- _Directions_
Please give back the listing below word for word, without the images.

- _Information shown_

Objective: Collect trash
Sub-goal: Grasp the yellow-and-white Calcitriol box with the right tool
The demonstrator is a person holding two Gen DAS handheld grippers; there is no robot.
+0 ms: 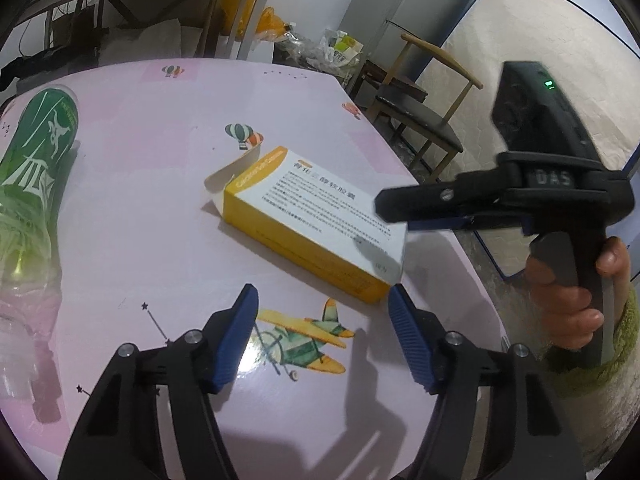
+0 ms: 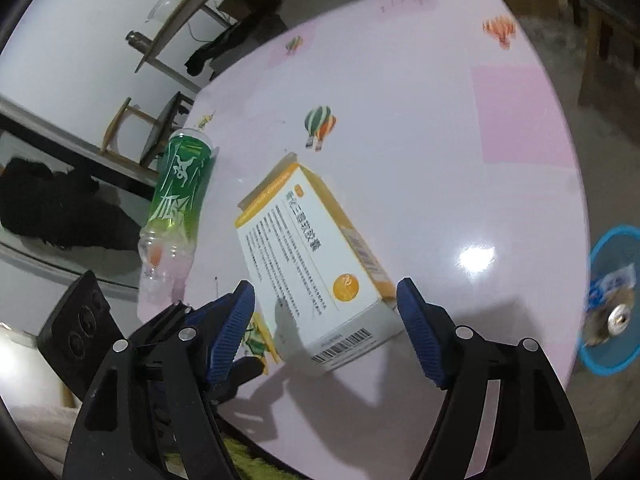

- _Exercise solution_
Objective: Collect trash
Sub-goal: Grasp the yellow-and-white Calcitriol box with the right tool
The demonstrator is a person holding two Gen DAS handheld grippers; there is no robot.
+0 ms: 
+0 ms: 

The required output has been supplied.